Os lugares que deixam mais saudade são aqueles em que nunca estivemos. — carson mccullers

Achamos que estamos vendo o mundo como ele realmente é, mas você, Helena, mais do que todo mundo, sabe… que são só sombras na parede da caverna.

Nos últimos tempos, ele vem se perguntando se a vida não se resume a uma longa despedida daqueles que amamos.

Os seis livros que são tudo para ela: De Humani Corporis Fabrica, de Andreas Vesalius; Física, de Aristóteles; Principia Mathematica, de Isaac Newton; A origem das espécies, de Charles Darwin; e dois romances: O estrangeiro, de Albert Camus, e Cem anos de solidão, de Gabriel García Márquez.

Helena pensa que essa doença [Alzheimer] é uma forma sádica e esquizofrênica de viajar no tempo pelas lembranças, lançando suas vítimas o mais distante possível na extensão de suas vidas, fazendo-as acreditarem que estão vivendo no passado. Deixando-as à deriva no tempo.

É uma das melhores coisas de Nova York: ninguém se importa com seu estado emocional desde que não haja sangue envolvido. Chorar pelas ruas em plena luz do dia tem o mesmo grau de privacidade de chorar no quarto à noite. Talvez porque ninguém se importe. Talvez porque esta seja uma cidade brutal, onde todos já tiveram dias ruins.

[No livro “nós” se refere aos EUA e “cadeira” é algo com potencial destrutivo maior do que bombas]
— Quem, entre nossos inimigos, ora, até entre nossos aliados: quem se beneficiaria de usar a cadeira contra nós?
— Quem não se beneficiaria? — retruca Shaw.

[...] disse: Sua perspectiva muda depois de incontáveis vidas. Talvez ele tivesse razão. Só se pode compreender verdadeiramente a si mesmo quando se vive muitas vidas.

O modo como processamos a realidade e como vivemos o tempo de um momento para outro é um mero acaso da evolução. O modo como diferenciamos o passado, o presente e o futuro. Mas, graças à nossa inteligência, temos consciência da ilusão, mesmo enquanto vivemos sob seus efeitos.

A distinção entre passado, presente e futuro é apenas uma ilusão persistente. Foi Einstein quem disse isso, sobre o amigo Michele Besso.

Agostinho exprimiu perfeitamente: “O que é o tempo, então? Se ninguém me perguntar, eu sei; mas, se explicar a alguém que me pergunte, não sei.”

Talvez a memória seja a matéria fundamental, aquela da qual o tempo emerge.
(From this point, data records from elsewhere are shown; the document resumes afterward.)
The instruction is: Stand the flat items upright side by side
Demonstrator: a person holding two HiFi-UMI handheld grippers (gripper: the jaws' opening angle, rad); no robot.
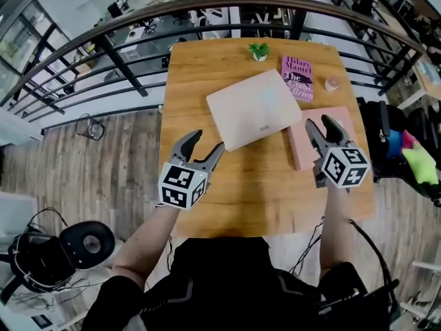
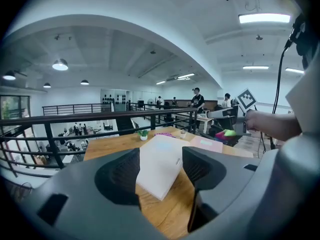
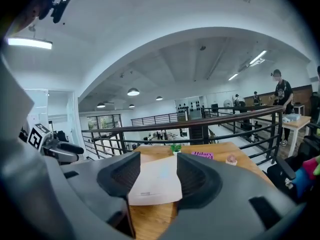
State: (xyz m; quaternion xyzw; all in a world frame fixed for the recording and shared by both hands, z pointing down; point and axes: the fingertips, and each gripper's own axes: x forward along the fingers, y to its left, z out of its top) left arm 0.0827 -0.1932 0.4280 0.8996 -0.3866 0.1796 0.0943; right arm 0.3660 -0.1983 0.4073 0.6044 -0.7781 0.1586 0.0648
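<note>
Three flat items lie on the wooden table [image 1: 196, 67]: a large cream one [image 1: 253, 107] in the middle, a magenta book [image 1: 298, 78] at the back right, and a pink one [image 1: 311, 150] at the right edge. My left gripper [image 1: 208, 142] hovers open at the cream item's near left corner. Along its jaws I see the cream item [image 2: 161, 169] lying ahead, untouched. Over the pink item, my right gripper [image 1: 320, 123] is open and holds nothing. Its own view frames the cream item [image 3: 156, 181] between the jaws, with the magenta book [image 3: 201, 155] beyond.
A small potted plant [image 1: 259, 50] and a little pink object [image 1: 331, 83] stand near the table's far edge, in front of a black railing [image 1: 207, 5]. A dark bag with bright contents [image 1: 406, 150] sits to the right. Black gear [image 1: 83, 243] lies on the floor at left.
</note>
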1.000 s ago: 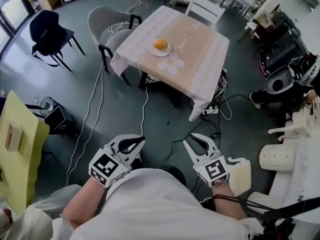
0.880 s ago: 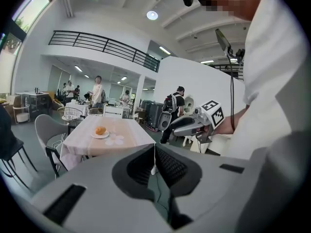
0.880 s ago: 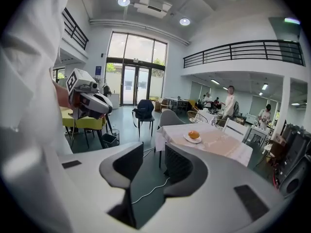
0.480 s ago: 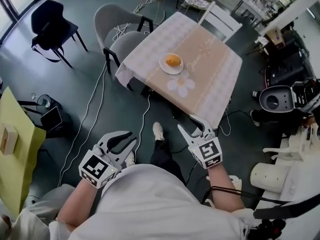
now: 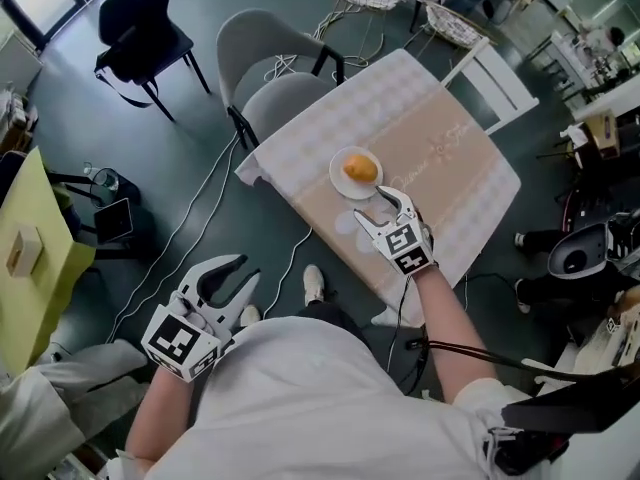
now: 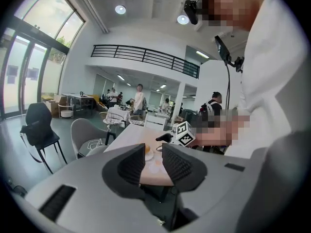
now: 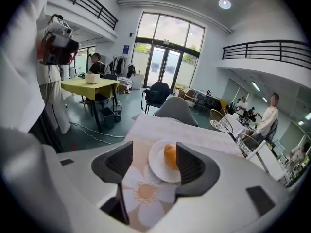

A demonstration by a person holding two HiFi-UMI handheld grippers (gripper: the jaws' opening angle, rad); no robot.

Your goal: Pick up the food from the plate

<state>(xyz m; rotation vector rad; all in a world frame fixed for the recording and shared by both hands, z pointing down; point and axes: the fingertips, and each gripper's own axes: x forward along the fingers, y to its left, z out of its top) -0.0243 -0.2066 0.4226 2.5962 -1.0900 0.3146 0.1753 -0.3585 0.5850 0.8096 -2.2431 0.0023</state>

Não importa que horas são. Pelos próximos seis meses vai ser sempre noite.

O espaço sideral é uma das poucas dimensões em que o tempo faz sentido para ele. Barry sabe que, tecnicamente, quando olha para determinado objeto, está olhando para o passado. Mesmo ao olhar para a própria mão, a luz leva um nanossegundo (um bilionésimo de segundo) para levar aquela imagem aos olhos. Quando ele olha para a base de pesquisa, a um quilômetro, vê a estrutura que existia 2.640 nanossegundos atrás. Parece instantâneo, e, para todos os efeitos, de fato é. Mas, quando Barry olha para o céu noturno, está vendo estrelas cuja luz levou um ano, ou um século, ou um milênio para alcançá-lo. A luz que os telescópios que sondam o espaço veem tem dez bilhões de anos de idade, emitida por estrelas que se aglutinaram logo após o surgimento do universo. Ele está olhando para trás, não apenas através do espaço, mas também do tempo.

Acelera o passo, entendendo finalmente que a memória é tudo de que ele é feito. Tudo de que todas as coisas são feitas.

Nossa existência não é algo a ser arquitetado ou otimizado para evitar a dor.